ASSIGNED TASK: In the entries below, the lines from the one with "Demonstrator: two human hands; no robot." through the one with "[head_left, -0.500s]" are to be copied exactly; both ends count.

Data entries:
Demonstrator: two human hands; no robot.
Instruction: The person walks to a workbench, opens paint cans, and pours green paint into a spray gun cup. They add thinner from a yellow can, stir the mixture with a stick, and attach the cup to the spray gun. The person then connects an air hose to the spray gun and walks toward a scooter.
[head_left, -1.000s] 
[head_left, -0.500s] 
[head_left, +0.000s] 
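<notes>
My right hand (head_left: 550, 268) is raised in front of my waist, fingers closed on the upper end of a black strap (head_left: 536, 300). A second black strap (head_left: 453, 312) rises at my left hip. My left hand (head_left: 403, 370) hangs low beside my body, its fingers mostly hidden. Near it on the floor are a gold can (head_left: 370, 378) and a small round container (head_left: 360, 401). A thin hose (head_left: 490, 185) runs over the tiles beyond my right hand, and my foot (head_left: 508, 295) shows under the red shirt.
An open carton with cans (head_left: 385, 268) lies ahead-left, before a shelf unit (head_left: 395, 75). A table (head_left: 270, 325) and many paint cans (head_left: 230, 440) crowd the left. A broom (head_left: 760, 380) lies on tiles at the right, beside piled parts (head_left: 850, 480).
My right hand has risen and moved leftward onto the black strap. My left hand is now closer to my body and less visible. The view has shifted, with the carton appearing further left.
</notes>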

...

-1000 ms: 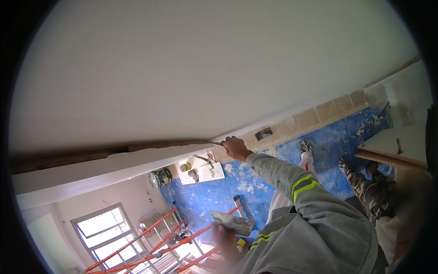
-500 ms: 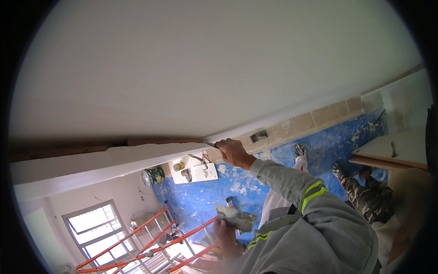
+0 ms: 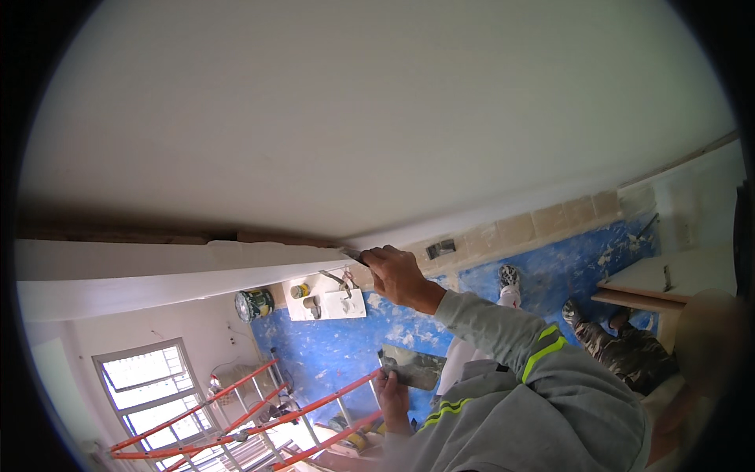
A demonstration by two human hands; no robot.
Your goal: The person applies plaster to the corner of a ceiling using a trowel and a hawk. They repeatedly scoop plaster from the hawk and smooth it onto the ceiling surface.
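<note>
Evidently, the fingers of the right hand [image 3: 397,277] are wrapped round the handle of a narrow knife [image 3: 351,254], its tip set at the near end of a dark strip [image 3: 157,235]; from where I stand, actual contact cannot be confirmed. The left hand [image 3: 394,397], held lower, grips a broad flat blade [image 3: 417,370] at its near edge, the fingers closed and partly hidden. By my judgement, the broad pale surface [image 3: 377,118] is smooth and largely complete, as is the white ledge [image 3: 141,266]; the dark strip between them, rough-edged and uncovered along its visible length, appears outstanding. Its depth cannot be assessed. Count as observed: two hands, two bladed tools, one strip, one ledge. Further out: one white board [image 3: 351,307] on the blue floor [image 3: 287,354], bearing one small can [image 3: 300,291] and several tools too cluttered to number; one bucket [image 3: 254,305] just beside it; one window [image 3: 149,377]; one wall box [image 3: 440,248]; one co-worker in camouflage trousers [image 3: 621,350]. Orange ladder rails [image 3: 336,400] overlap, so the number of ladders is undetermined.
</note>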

SOLUTION FOR THIS TASK:
Demonstrator: two human hands; no robot.
Instruction: The person walks to a workbench, opens paint cans, and pours green paint into a spray gun cup. They add thinner from a yellow can, stir the mixture with a stick, and attach the cup to the spray gun. The person then connects an air hose to the spray gun and walks toward a scooter.
[head_left, -1.000s] 
[head_left, -0.500s] 

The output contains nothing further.